Some teams also use parachutes and drag socks, though these are technically used in the water. On the gym side, access to a pull-up bar and a set of dumbbells covers most strength exercises a swimmer would need. The barrier to entry is low, which is part of what makes dryland training so accessible for age-group swimmers training at home or teams without a dedicated weight room.

Dryland for Young Swimmers

Youth swimmers benefit from dryland training, but the emphasis shifts compared to older athletes. For kids and younger teenagers, the focus should be on body control, coordination, and movement quality rather than heavy loading. Bodyweight exercises, light resistance bands, and mobility drills build a foundation that supports heavier training later.

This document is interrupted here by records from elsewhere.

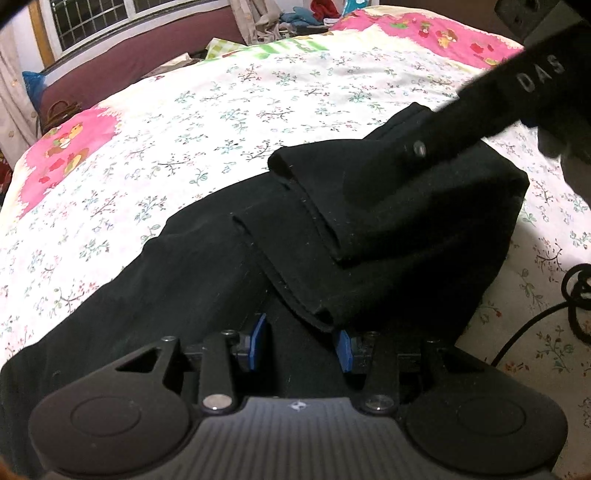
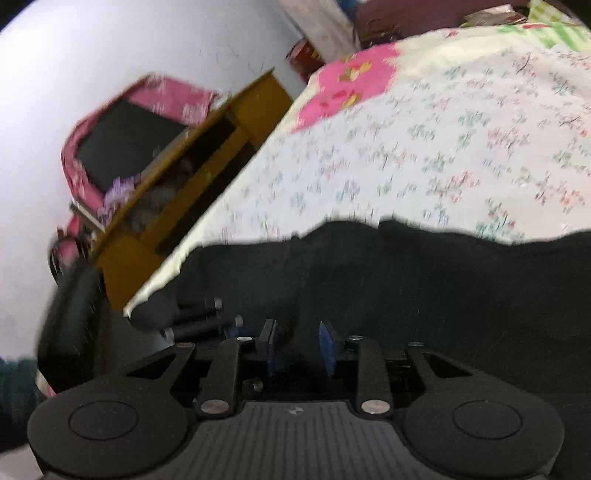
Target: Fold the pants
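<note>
Black pants [image 1: 332, 236] lie on the flowered bedsheet [image 1: 207, 122], with the leg ends folded back over the body in stacked layers. My left gripper [image 1: 303, 343] sits low over the near part of the pants, its blue pads [image 1: 260, 336] apart with black cloth between and under them. My right gripper comes in from the upper right of the left wrist view as a dark arm [image 1: 498, 107] resting on the folded layer. In the blurred right wrist view the right gripper [image 2: 301, 347] has its blue pads [image 2: 327, 343] apart over the pants [image 2: 424, 295].
The bed edge [image 2: 207, 236] drops to a wooden desk [image 2: 207, 177] and a pink-covered monitor [image 2: 125, 144] by a white wall. A black cable [image 1: 569, 295] lies on the sheet at right. Clothes pile [image 1: 295, 18] and a window lie beyond the bed.
</note>
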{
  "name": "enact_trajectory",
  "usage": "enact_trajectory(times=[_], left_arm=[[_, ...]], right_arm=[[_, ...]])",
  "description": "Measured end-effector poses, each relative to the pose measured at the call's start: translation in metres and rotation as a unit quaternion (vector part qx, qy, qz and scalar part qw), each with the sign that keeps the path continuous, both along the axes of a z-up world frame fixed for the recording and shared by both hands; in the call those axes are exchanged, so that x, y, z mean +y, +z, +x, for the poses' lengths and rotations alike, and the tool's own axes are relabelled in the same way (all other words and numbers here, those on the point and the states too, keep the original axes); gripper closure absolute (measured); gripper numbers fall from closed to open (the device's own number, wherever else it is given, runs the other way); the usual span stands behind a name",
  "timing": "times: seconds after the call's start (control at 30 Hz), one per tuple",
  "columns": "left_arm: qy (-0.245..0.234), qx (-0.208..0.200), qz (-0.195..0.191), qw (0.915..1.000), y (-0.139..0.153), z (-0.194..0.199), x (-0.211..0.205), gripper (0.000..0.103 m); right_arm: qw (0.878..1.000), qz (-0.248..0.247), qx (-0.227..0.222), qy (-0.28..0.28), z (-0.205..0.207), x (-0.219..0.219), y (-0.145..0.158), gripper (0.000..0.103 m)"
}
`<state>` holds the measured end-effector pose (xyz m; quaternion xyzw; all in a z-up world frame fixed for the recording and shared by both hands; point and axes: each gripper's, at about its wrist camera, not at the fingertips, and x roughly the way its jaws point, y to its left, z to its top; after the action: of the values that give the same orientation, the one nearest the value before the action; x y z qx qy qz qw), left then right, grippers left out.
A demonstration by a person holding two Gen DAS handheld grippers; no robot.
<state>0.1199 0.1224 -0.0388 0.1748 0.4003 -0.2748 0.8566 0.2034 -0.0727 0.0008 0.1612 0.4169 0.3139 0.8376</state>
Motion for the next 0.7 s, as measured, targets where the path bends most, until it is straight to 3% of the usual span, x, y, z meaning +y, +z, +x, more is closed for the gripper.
enact_trajectory(times=[0.13,0.23,0.37,0.57,0.7], left_arm=[[0.007,0.001,-0.010,0.9999,-0.001,-0.001,0.005,0.054],[0.007,0.001,-0.014,0.9999,-0.004,0.001,0.006,0.054],[0.005,-0.002,-0.018,0.9998,-0.006,0.002,0.009,0.054],[0.004,-0.005,-0.022,0.9997,-0.008,0.000,0.012,0.054],[0.002,-0.006,-0.019,0.9998,-0.008,0.000,0.012,0.054]], right_arm=[[0.999,0.024,-0.024,0.040,-0.017,0.012,0.017,0.079],[0.997,-0.060,-0.055,0.013,-0.019,0.026,0.015,0.080],[0.976,-0.192,-0.100,0.028,-0.015,0.044,-0.010,0.079],[0.957,-0.255,-0.115,0.075,-0.014,0.068,-0.032,0.075],[0.933,-0.309,-0.159,0.097,-0.022,0.075,-0.036,0.079]])
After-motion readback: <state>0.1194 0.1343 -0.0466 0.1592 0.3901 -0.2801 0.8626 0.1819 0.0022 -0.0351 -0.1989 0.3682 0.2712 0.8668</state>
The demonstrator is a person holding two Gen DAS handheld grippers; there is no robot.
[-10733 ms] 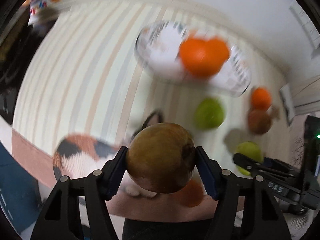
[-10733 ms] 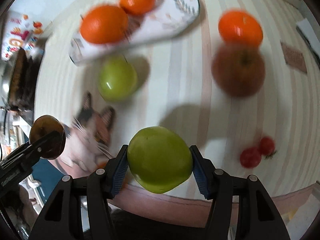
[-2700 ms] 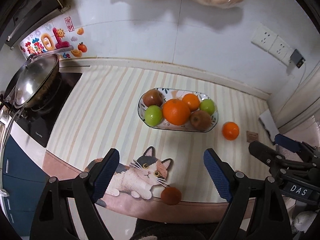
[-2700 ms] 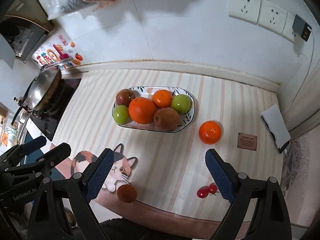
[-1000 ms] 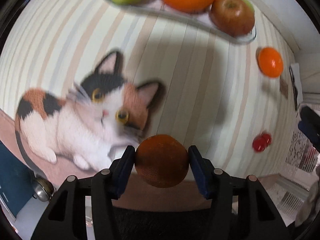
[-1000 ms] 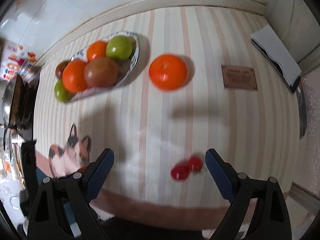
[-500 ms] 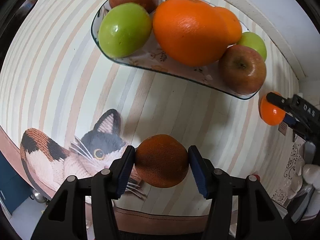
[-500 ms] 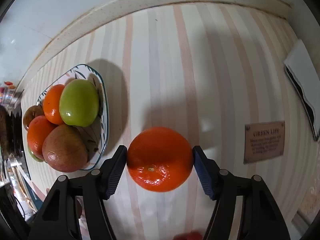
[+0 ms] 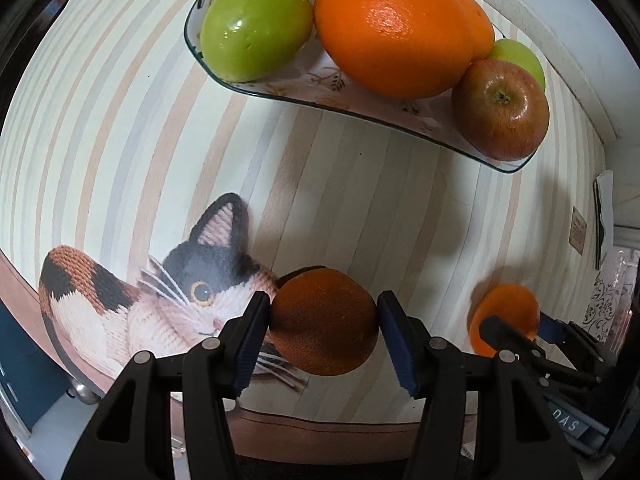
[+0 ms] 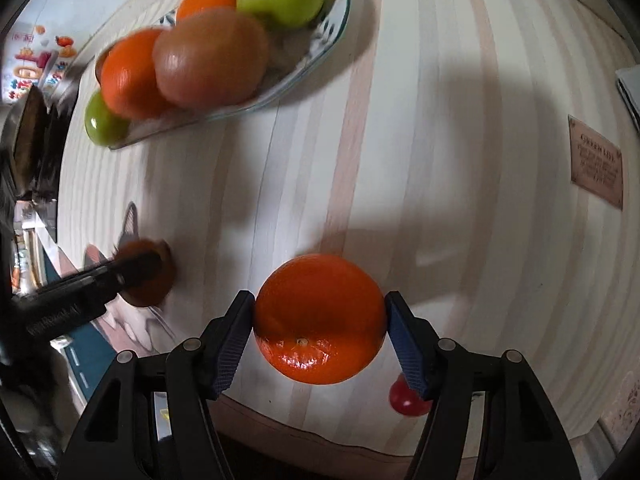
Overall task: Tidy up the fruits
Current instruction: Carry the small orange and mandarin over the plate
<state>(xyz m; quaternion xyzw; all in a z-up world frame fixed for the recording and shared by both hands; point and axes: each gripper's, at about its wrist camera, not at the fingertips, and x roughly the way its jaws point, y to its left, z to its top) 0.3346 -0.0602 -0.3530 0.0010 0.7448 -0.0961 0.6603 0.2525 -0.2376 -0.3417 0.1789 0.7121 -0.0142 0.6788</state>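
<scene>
My left gripper [image 9: 324,324] is shut on a dark orange mandarin [image 9: 324,326], held above the striped mat in front of the fruit plate [image 9: 360,110]. The plate holds a green apple [image 9: 256,26], a large orange [image 9: 394,28], a red apple [image 9: 500,110] and more fruit behind. My right gripper [image 10: 320,330] is shut on a bright orange mandarin [image 10: 320,318], also held above the mat; it shows in the left wrist view [image 9: 504,318]. In the right wrist view the plate [image 10: 320,46] lies far left and the left gripper's mandarin [image 10: 146,276] at left.
A cat picture [image 9: 160,292] is printed on the mat near its front edge. A red cherry tomato [image 10: 406,400] lies near the front edge by my right gripper. A small brown label [image 10: 596,170] and a white object [image 10: 630,90] sit at the right.
Both grippers have lifted and pulled back with their mandarins. The left one has moved closer to the plate. The right one has drawn away from the plate toward the mat's front.
</scene>
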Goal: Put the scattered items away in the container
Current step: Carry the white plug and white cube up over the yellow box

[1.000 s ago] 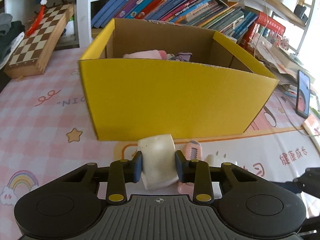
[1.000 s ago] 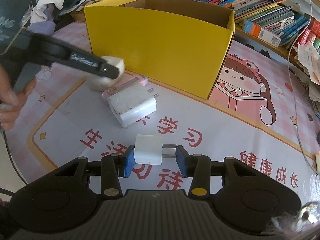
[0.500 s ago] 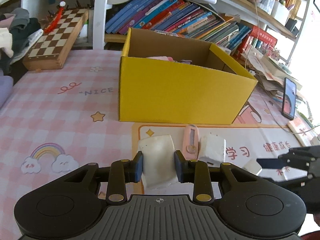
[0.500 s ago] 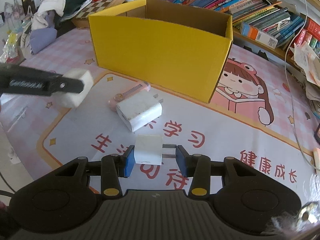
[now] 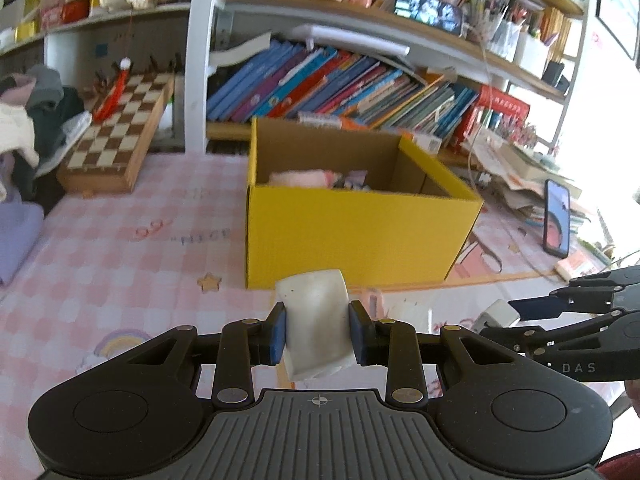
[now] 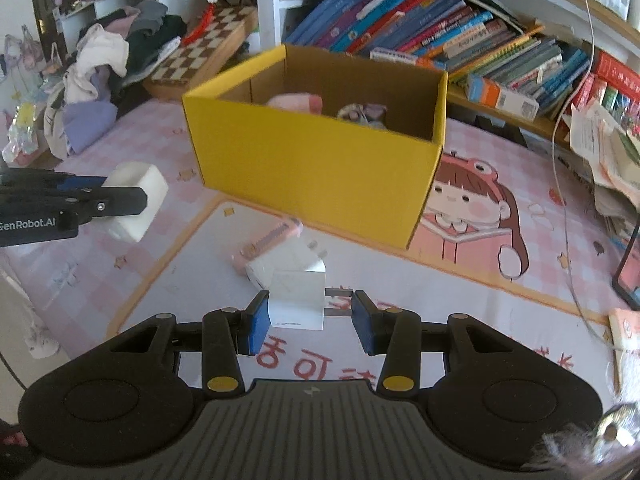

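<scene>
box [image 5: 352, 236] at 12 o'clock of both | left gripper [image 5: 318, 334] jaws clamp block [image 5: 316, 328], nearer | right gripper [image 6: 306, 316] jaws clamp plug [image 6: 298, 300]

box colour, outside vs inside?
The box is yellow outside and plain brown cardboard inside; the right wrist view shows it best.

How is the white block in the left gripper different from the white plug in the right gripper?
The white block has rounded edges and no prongs; the white plug is boxy, with metal prongs pointing sideways. The block fills the left gripper pad to pad; the plug is gripped body on one pad, prong tips on the other, in the right gripper. Both are white, held clear of the mat, short of the yellow box.
</scene>
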Tool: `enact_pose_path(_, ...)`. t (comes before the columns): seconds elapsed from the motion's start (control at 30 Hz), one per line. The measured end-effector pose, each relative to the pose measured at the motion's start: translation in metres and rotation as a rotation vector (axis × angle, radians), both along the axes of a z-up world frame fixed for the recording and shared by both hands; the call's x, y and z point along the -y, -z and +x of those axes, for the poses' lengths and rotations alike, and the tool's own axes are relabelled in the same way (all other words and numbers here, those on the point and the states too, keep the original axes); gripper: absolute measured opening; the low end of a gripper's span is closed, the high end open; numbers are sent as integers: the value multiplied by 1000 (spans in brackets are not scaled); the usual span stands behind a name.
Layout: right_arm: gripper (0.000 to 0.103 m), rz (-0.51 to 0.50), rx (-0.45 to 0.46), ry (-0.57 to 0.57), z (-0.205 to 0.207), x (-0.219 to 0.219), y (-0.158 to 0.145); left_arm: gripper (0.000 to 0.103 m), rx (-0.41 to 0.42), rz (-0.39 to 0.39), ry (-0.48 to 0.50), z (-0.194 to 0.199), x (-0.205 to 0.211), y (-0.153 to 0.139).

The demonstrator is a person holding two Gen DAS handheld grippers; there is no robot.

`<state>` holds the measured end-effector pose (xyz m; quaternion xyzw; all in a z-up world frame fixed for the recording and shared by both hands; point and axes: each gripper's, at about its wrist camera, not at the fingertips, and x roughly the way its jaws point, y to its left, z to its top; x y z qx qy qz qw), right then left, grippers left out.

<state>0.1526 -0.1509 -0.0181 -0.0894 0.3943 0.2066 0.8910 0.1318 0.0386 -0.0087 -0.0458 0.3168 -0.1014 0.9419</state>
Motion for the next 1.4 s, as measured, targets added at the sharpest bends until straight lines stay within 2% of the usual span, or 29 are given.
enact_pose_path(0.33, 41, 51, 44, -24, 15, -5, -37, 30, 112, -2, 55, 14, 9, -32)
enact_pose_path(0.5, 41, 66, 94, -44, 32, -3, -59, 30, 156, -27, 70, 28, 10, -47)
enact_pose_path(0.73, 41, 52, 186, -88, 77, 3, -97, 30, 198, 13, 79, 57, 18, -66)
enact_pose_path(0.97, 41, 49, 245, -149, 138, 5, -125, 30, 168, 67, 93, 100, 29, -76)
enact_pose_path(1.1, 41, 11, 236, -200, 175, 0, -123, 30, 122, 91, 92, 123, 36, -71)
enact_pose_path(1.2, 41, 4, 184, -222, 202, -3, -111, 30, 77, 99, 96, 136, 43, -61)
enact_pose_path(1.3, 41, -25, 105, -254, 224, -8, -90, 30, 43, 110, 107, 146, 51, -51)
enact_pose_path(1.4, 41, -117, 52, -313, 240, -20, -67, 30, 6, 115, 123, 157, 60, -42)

Programs studied in adolescent elite swimmers have used the same periodized structure as adult programs (progressing from stability to power to endurance) with age-appropriate loads. The priority at younger ages is learning correct movement patterns. A teenager who can do a perfect bodyweight squat with full depth and good posture is building more useful strength than one grinding through sloppy reps with a heavy barbell. As coordination and physical maturity develop, resistance can increase gradually.